A importância da produção local de veículos no Brasil se reflete na capacidade das montadoras de atender a um mercado cada vez mais exigente e competitivo. No caso da BYD, a expectativa em torno do início da montagem completa de veículos em Camaçari, Bahia, gera questionamentos não apenas sobre a operação da marca, mas também sobre o impacto no setor automotivo nacional como um todo.
Desde que a BYD fechou um acordo com o governo da Bahia para a aquisição da antiga fábrica da Ford em Camaçari, tem havido um vai e vem de datas para o início da produção local. O vice-presidente da empresa, Alexandre Baldy, indicou que a montagem estaria pronta para começar em julho de 2023. Segundo ele, o plano é avançar com estamparia e pintura local, o que representa uma mudança significativa em relação à montagem apenas com kits SKD, que incluem veículos parcialmente montados.
Entretanto, uma renovaçã das cotas de importação de kits SKD por mais seis meses, até o final de junho, deixou incertezas no ar. Essa situação levanta dúvidas sobre como a BYD se posicionará no mercado nacional a partir de então. Com a fábrica operando apenas com a montagem dos kits, há uma taxa de importação elevada de 35% sobre veículos novos que pode pressionar os custos.
Após o questionamento feito a BYD sobre a continuidade do cronograma, a empresa não respondeu, deixando motoristas, consumidores e empresas em um estado de expectativa. Essa indefinição pode afetar a competitividade e os preços de venda dos veículos, pois a produção local tende a ser mais vantajosa em termos de custos e logística, além de impulsionar a economia local.
Além disso, o presidente do Sindicato Nacional da Indústria de Componentes para Veículos Automotores (Sindipeças), Cláudio Sahad, afirmou que as conversas da BYD com fornecedores não avançaram. Enquanto outras montadoras, como a GWM, estão buscando a nacionalização de peças, a BYD ainda não demonstrou interesse em viabilizar parcerias, alegando que os componentes brasileiros seriam mais caros. Isso pode gerar um impacto negativo na autonomia da montadora em termos de suprimentos e competitividade.

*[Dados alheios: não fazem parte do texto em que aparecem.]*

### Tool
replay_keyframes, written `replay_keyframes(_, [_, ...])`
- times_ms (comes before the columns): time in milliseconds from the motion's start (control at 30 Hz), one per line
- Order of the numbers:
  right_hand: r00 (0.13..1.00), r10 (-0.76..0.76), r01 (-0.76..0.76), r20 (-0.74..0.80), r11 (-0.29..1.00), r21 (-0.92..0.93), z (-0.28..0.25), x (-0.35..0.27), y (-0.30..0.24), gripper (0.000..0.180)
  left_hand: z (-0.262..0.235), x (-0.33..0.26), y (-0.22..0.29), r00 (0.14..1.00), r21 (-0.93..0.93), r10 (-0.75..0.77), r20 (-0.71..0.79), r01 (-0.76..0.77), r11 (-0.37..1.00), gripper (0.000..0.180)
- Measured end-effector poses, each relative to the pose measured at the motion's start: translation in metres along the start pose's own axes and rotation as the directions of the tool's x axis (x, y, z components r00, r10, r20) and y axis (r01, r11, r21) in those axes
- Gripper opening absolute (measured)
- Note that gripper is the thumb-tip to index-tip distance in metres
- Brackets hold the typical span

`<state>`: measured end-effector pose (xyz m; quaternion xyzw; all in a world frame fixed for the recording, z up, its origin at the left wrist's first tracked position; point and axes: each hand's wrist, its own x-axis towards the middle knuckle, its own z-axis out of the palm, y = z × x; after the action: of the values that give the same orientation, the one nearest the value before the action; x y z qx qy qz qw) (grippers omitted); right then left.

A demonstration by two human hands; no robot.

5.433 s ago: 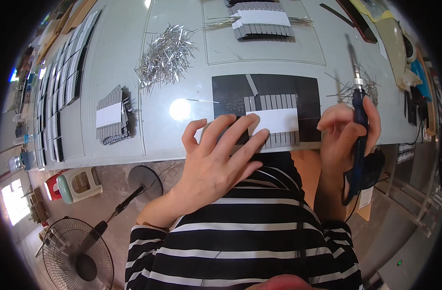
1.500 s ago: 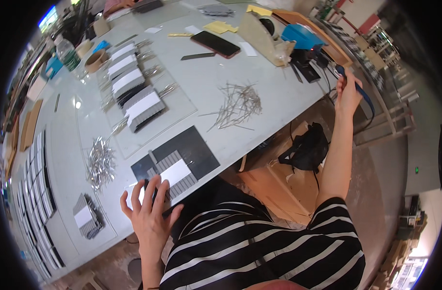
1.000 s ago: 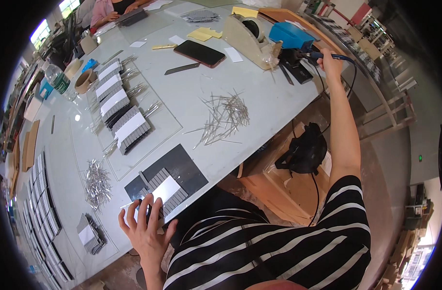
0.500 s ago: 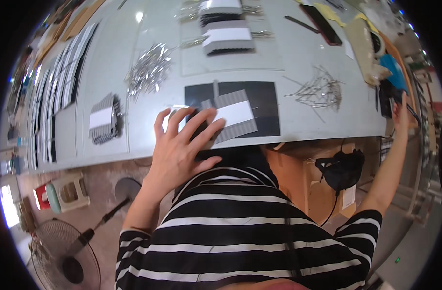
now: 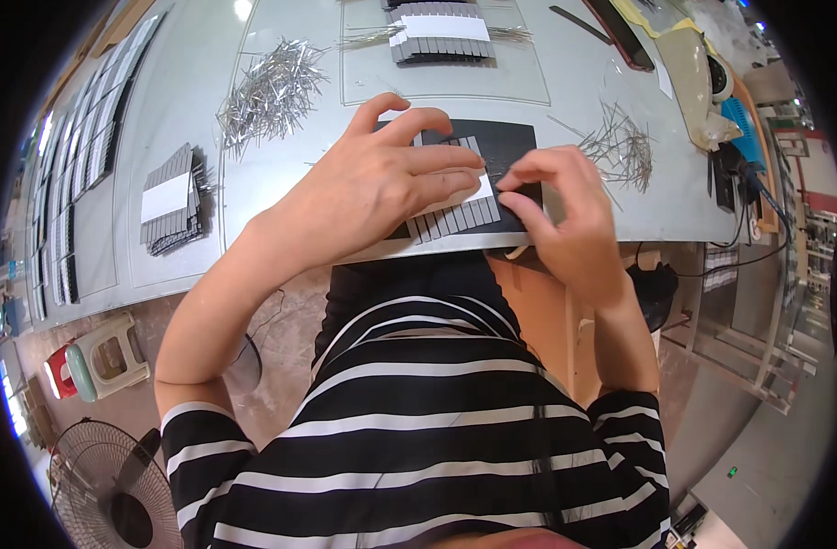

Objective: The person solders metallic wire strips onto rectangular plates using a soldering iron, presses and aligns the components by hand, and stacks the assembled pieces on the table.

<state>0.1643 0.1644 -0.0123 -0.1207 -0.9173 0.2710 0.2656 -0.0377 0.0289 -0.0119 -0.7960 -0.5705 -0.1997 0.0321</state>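
Note:
A grey slatted piece (image 5: 460, 220) with a white band across its middle lies on a black mat (image 5: 510, 137) at the table's near edge. My left hand (image 5: 391, 178) reaches over it with fingers stretched out, some resting on the white band and covering its left part. At the right edge of the piece, my right hand (image 5: 569, 201) pinches with thumb and forefinger. Whatever sits between those fingertips is too small to make out. Thin metal pins (image 5: 620, 146) lie in a loose heap just beyond the right hand.
To the left are a stack of similar grey pieces (image 5: 167, 197) and a pile of shiny metal slivers (image 5: 272, 91). Another banded stack (image 5: 441, 32) with wires sticking out stands at the back. Long rows of grey strips (image 5: 98, 137) line the left side. A fan (image 5: 117, 485) stands on the floor.
My right hand has come from the table's far right side to the right edge of the slatted piece. My left hand has shifted up and right, further over it. The view has tilted slightly.

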Motion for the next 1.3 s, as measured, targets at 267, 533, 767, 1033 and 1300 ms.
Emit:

Em 2023, a BYD anunciou a intenção de iniciar a produção em Camaçari e estruturou planos para operar uma linha para automóveis de passeio, além de chassis de caminhões e ônibus elétricos. Contudo, essa promessa se arrastou até 2024, quando o início das obras foi finalmente divulgado, quase um ano após o acordo inicial.
Ao que tudo indica, enquanto a fábrica não inicia a produção completa, permanecem os desafios de dependência de importações e a necessidade de nacionalização de componentes. A expectativa do mercado, tanto para consumidores quanto para consumidores, frotistas e oficinas, é alta. A consolidação da montagem local poderia não apenas aliviar alguns custos, mas também iniciar um ciclo de crescimento para fornecedores e desenvolver a capacidade produtiva no Brasil.
O cenário, portanto, continua em evolução e acompanhar os movimentos da BYD nesse sentido é crucial para entender como a montadora se integrará ao mercado automotivo brasileiro e como isso afetará o setor de mobilidade como um todo.